When vmscape mitigation is forced, allow it be deployed irrespective of
attack vectors. Introduce VMSCAPE_MITIGATION_ON that wins over
attack-vector controls.
Tested-by: Jon Kohler <jon@nutanix.com>
Reviewed-by: Nikolay Borisov <nik.borisov@suse.com>
Signed-off-by: Pawan Gupta <pawan.kumar.gupta@linux.intel.com>
---
arch/x86/kernel/cpu/bugs.c | 6 +++++-
1 file changed, 5 insertions(+), 1 deletion(-)

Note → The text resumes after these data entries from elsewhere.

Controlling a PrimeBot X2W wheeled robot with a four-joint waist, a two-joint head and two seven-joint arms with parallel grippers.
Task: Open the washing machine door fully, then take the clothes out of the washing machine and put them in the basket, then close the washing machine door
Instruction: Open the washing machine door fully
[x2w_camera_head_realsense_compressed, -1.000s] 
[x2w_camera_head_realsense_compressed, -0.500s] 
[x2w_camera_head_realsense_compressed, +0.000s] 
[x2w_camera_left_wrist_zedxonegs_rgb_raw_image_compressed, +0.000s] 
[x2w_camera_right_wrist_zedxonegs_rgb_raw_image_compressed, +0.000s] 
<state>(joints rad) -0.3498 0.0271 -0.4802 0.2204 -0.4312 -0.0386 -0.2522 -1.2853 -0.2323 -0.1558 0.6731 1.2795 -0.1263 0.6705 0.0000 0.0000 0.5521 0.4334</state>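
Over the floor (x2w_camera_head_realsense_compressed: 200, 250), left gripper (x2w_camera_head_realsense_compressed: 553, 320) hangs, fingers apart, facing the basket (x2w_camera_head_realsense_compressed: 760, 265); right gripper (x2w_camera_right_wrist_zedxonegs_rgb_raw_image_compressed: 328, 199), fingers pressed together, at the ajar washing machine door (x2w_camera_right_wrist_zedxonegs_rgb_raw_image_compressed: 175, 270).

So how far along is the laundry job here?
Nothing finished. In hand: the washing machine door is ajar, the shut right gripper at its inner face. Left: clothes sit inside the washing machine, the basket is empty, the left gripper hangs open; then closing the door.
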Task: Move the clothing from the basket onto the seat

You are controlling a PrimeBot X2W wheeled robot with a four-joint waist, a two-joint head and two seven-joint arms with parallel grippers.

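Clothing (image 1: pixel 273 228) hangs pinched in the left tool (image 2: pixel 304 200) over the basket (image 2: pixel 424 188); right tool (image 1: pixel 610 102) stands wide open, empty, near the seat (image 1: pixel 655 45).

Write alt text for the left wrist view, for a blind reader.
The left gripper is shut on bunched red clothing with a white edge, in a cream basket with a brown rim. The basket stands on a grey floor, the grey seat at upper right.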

diff --git a/arch/x86/kernel/cpu/bugs.c b/arch/x86/kernel/cpu/bugs.c
index 1082ed1fb2e6..fbdb137720c4 100644
--- a/arch/x86/kernel/cpu/bugs.c
+++ b/arch/x86/kernel/cpu/bugs.c
@@ -3058,6 +3058,7 @@ static void __init srso_apply_mitigation(void)
enum vmscape_mitigations {
VMSCAPE_MITIGATION_NONE,
VMSCAPE_MITIGATION_AUTO,
+ VMSCAPE_MITIGATION_ON,
VMSCAPE_MITIGATION_IBPB_EXIT_TO_USER,
VMSCAPE_MITIGATION_IBPB_ON_VMEXIT,
VMSCAPE_MITIGATION_BHB_CLEAR_EXIT_TO_USER,
@@ -3066,6 +3067,7 @@ enum vmscape_mitigations {
static const char * const vmscape_strings[] = {
[VMSCAPE_MITIGATION_NONE] = "Vulnerable",
/* [VMSCAPE_MITIGATION_AUTO] */
+ /* [VMSCAPE_MITIGATION_ON] */
[VMSCAPE_MITIGATION_IBPB_EXIT_TO_USER] = "Mitigation: IBPB before exit to userspace",
[VMSCAPE_MITIGATION_IBPB_ON_VMEXIT] = "Mitigation: IBPB on VMEXIT",
[VMSCAPE_MITIGATION_BHB_CLEAR_EXIT_TO_USER] = "Mitigation: Clear BHB before exit to userspace",
@@ -3085,7 +3087,7 @@ static int __init vmscape_parse_cmdline(char *str)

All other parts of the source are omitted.